Task item:
Please return the whole listing word for word.
--
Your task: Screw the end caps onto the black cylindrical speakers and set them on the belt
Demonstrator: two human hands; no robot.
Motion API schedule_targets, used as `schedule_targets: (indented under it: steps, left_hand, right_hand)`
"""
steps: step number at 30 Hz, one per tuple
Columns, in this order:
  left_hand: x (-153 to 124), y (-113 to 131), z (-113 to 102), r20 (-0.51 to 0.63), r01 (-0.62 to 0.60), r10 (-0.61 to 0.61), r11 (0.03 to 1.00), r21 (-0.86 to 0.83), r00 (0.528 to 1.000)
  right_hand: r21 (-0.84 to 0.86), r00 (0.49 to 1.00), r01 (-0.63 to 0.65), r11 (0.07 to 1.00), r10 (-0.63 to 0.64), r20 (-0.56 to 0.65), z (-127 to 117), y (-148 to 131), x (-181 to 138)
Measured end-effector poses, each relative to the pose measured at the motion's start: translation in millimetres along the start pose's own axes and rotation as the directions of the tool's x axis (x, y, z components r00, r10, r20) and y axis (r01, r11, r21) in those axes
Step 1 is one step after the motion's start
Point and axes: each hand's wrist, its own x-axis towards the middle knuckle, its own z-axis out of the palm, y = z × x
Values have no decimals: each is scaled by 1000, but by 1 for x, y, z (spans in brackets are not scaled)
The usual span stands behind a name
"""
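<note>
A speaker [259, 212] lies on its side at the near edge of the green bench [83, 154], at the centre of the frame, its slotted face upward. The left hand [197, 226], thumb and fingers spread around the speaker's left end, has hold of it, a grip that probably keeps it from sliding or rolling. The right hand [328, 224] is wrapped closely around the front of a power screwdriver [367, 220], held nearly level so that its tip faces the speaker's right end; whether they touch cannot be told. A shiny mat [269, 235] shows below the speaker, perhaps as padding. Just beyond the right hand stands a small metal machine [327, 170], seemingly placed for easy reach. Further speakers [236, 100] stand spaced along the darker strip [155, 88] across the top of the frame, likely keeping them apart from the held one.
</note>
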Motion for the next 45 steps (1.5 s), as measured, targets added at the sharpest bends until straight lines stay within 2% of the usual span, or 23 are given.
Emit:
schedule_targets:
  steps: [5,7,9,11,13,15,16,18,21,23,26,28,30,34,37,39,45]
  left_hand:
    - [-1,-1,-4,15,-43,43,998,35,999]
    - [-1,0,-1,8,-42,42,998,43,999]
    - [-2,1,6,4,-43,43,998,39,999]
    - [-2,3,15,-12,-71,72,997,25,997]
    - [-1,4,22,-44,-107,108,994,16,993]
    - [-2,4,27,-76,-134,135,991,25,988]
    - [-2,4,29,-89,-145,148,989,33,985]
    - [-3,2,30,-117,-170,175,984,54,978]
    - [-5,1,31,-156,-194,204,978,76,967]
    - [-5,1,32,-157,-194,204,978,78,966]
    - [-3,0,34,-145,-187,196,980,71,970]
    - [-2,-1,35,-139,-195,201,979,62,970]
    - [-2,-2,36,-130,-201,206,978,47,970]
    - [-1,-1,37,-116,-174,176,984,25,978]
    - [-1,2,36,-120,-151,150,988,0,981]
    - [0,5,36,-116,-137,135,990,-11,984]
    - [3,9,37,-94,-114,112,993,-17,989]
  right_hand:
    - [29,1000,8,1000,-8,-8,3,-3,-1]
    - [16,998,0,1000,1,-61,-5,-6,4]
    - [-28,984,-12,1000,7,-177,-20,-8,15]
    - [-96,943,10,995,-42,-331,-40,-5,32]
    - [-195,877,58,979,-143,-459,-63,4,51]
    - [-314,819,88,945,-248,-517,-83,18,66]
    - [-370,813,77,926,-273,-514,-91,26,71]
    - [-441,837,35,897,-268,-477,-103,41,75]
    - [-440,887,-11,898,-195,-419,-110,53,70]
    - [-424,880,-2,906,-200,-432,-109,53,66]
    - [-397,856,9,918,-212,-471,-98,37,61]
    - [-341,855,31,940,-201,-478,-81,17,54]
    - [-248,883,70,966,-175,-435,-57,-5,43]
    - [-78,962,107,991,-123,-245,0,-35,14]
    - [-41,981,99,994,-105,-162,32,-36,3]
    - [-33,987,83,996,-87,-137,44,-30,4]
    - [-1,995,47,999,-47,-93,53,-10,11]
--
Solution below:
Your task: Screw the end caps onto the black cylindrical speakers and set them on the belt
Demonstrator: two human hands; no robot.
Motion API schedule_targets, used as `schedule_targets: (indented under it: steps, left_hand, right_hand)`
"""
steps: step number at 30 Hz, one per tuple
Columns, in this order:
  left_hand: x (-153 to 124), y (-113 to 131), z (-113 to 102), r20 (-0.51 to 0.63), r01 (-0.62 to 0.60), r10 (-0.61 to 0.61), r11 (0.03 to 1.00), r21 (-0.86 to 0.83), r00 (0.528 to 1.000)
  right_hand: r21 (-0.84 to 0.86), r00 (0.49 to 1.00), r01 (-0.63 to 0.65), r11 (0.07 to 1.00), r10 (-0.63 to 0.64), r20 (-0.56 to 0.65), z (-127 to 117), y (-148 to 131), x (-181 to 138)
Measured end-effector poses, each relative to the pose measured at the motion's start: translation in millimetres along the start pose's own axes and rotation as the directions of the tool's x axis (x, y, z components r00, r10, r20) and y axis (r01, r11, r21) in those axes
Step 1 is one step after the motion's start
Point and axes: each hand's wrist, its own x-axis towards the middle knuckle, its own z-axis out of the palm, y = z × x
Values have no decimals: each is scaled by 1000, but by 1 for x, y, z (spans in brackets are not scaled)
The usual span stands behind a name
"""
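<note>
A speaker [259, 212] lies on its side at the near edge of the green bench [83, 154], at the centre of the frame, its slotted face upward. The left hand [197, 226], thumb and fingers spread around the speaker's left end, has hold of it, a grip that probably keeps it from sliding or rolling. The right hand [328, 224] is wrapped closely around the front of a power screwdriver [367, 220], held nearly level so that its tip faces the speaker's right end; whether they touch cannot be told. A shiny mat [269, 235] shows below the speaker, perhaps as padding. Just beyond the right hand stands a small metal machine [327, 170], seemingly placed for easy reach. Further speakers [236, 100] stand spaced along the darker strip [155, 88] across the top of the frame, likely keeping them apart from the held one.
</note>
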Motion for the next 45 steps (1.5 s), as measured, targets added at the sharpest bends until straight lines stay within 2% of the usual span, or 23 are given.
Emit:
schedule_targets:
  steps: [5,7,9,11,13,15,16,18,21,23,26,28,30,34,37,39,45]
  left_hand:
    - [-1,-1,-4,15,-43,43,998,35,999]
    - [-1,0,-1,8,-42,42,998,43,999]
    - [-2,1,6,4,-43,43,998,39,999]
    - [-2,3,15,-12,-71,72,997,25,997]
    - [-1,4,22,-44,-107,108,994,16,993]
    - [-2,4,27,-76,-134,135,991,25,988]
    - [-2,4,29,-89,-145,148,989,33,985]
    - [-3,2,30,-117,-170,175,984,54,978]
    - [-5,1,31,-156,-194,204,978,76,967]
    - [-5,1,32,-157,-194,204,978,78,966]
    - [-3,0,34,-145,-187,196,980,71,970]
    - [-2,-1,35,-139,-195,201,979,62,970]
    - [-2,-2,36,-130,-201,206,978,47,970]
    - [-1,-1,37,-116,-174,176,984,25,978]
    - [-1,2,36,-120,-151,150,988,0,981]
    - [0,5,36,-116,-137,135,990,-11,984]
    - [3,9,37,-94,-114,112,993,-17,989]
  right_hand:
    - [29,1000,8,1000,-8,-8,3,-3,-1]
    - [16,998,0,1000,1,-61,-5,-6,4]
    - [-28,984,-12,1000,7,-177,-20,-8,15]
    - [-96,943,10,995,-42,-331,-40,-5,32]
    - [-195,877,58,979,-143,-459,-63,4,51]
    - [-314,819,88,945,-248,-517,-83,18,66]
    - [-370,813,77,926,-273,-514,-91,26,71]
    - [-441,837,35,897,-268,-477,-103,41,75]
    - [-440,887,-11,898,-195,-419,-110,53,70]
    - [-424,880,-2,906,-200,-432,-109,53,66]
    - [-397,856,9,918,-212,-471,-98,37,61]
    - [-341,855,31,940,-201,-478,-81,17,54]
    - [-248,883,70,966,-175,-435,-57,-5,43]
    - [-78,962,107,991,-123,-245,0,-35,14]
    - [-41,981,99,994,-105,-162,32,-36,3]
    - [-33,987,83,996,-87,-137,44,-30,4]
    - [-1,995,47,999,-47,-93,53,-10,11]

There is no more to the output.